In a study published in 1986, 773 homosexual men engaging in high-risk activity for acquiring hepatitis B were monitored for five years after primary vaccination. Fifteen percent lost antibody entirely; an additional 27% had declines of less than 10 SRU (comparable to 10 mIU of anti-HBs). During this time, eight developed the disease. Six subjects had had either no antibody response or a poor one. Only two cases of clinically significant hepatitis B occurred, one in a man whose initial anti-HBs response to the vaccine was suboptimal and the other in a man whose initial antibody response was brisk but whose antibody level was lower than 10 SRU 18 months later. [7] Other studies conducted on individuals who were not at high risk for HBV infection have yielded similar results.

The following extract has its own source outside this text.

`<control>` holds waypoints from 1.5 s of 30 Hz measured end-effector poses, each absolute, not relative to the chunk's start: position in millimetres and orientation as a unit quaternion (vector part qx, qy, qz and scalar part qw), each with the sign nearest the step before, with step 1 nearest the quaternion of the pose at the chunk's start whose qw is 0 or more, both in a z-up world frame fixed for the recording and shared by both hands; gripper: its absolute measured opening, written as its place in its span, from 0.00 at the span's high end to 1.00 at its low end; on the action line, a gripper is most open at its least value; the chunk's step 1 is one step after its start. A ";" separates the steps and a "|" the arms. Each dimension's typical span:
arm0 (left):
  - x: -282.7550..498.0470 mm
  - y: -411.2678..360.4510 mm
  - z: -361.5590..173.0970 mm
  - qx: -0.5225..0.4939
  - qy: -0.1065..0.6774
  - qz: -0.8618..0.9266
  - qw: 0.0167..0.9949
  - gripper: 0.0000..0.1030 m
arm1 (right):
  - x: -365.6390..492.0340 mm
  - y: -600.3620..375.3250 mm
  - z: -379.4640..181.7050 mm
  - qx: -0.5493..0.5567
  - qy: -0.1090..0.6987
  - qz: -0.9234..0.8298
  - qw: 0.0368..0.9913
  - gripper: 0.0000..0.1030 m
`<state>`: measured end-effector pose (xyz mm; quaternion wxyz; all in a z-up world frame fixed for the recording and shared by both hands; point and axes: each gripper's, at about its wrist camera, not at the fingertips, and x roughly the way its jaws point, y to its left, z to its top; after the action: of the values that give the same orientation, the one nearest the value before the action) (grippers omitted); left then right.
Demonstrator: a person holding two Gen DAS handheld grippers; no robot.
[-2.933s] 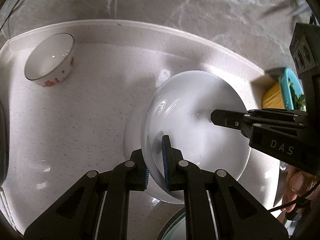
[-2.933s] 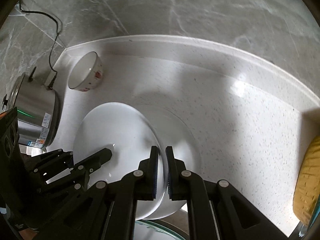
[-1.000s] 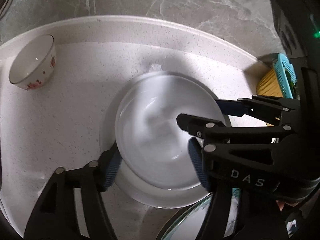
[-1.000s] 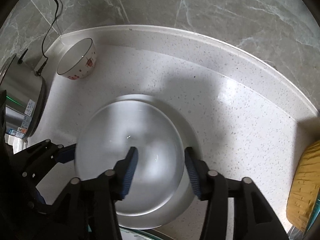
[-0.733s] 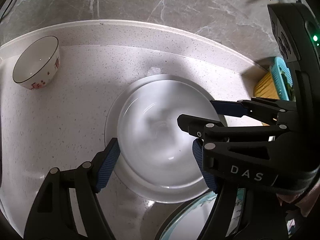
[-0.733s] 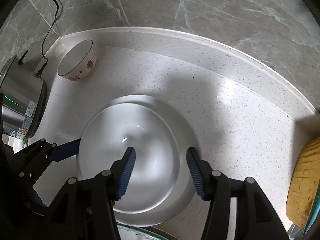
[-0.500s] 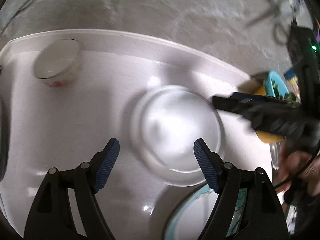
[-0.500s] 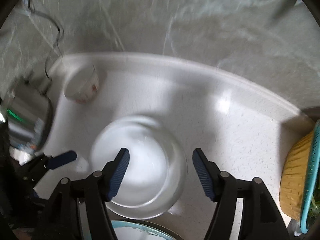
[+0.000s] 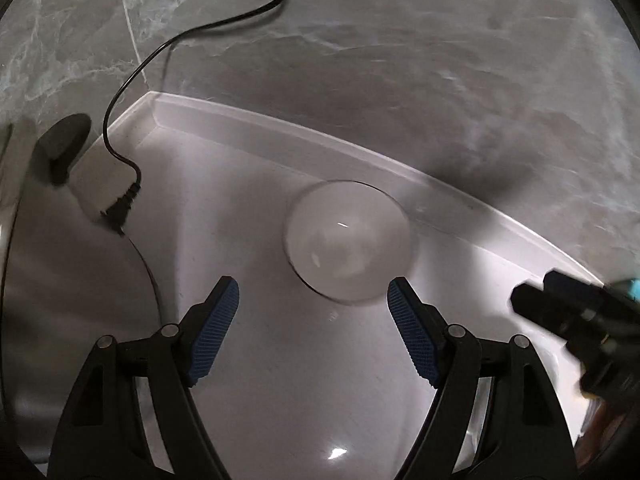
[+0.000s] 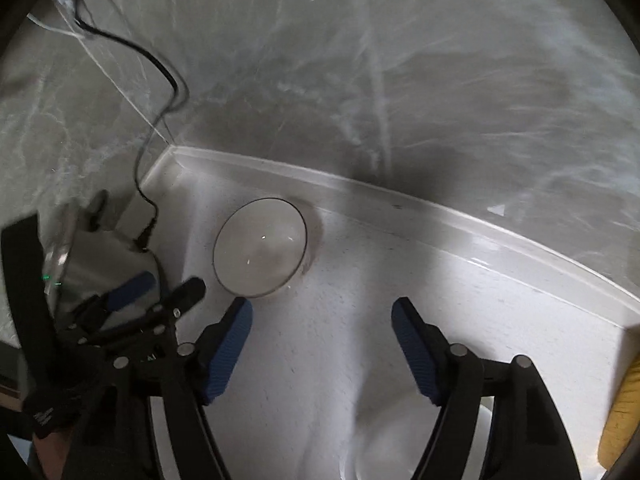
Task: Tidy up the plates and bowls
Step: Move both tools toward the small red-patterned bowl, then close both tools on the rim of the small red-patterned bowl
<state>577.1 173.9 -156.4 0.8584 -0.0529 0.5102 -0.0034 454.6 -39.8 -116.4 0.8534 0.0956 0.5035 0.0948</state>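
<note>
A small ceramic bowl (image 9: 347, 240) stands upright near the back edge of the white speckled desk (image 9: 256, 208), toward its far left corner, close to the raised lip below the grey marble wall (image 9: 400, 80). The left gripper (image 9: 312, 320) hangs above and short of it with jaws spread wide and nothing between them. The right gripper (image 10: 322, 340) is likewise empty; its jaws have just been opening, and only bare desk shows in the gap.

The bowl looks glazed, rigid and light, likely slick and quick to chip, so a pinch across the rim, one pad inside and one outside, seems the surest hold.

The left wrist view sets the bowl squarely ahead of its own jaws and catches the plug (image 9: 120, 208) of a black power cord (image 9: 160, 52) at a steel cooker (image 9: 76, 288). The right wrist view alone shows a white plate's rim (image 10: 486, 420) at the near edge, a yellow object (image 10: 624, 412) at right, and the left gripper beside the cooker.
</note>
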 end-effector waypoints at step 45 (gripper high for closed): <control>718.4 184.7 -236.5 -0.003 0.643 -0.127 0.755 0.91 | 555.2 -24.9 -227.3 0.247 0.588 0.074 0.767 0.78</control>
<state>718.4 184.7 -236.5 0.7555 -0.0028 0.6427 -0.1272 555.2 -24.9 -227.3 0.7668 0.2469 0.5879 0.0736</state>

* Boosters. While the 1986 study and others suggest that cell-mediated immunity outlasts the presence of demonstrable antibody, the issue of revaccination is complicated by the occasional person who develops hepatitis B despite the presence of antibody levels greater than 10 mIU. Presumably these cases result from infection with subtype "ad" in individuals whose antibody was predominantly to subtype anti-"ay," or vice versa. [8]

No current data are available upon which to establish a rational police for revaccination. I recommend that previously vaccinated individuals be offered one booster dose five years after primary vaccination. Before administering the booster, we offer to obtain quantitative anti-HBs levels (in SRU). I try to discourage our employees from requesting a test for those levels after vaccination. If they insist, we perform this test as well.

Many issues related to hepatitis B are unresolved. Still to be determined are the value of a low-dose booster vaccine, possibly intradermal; monitoring of quantitative anti-HBs at five or more years to assess the need for revaccination; and an automatic booster at five or more years without benefit of pre- or post-testing. Any reasonable policy is currently acceptable as long as it is understood by all employees to whom it applies.

[1] Alter, M.J.; Hadler, S.C.; Margolis, H.S.; et al. The chancing epidemiology of hepatitis B in the United States. JAMA 263:1218, 1990.

[2] Centers for Disease Control. Hepatitis B vaccine: Evidence confirming lack of AIDS transmission. MMWR 33(49): 685-687, 1984.

[3] Centers for Disease Control. The safety of hepatitis B virus vaccine. MMWR 32(10): 134-136, 1983.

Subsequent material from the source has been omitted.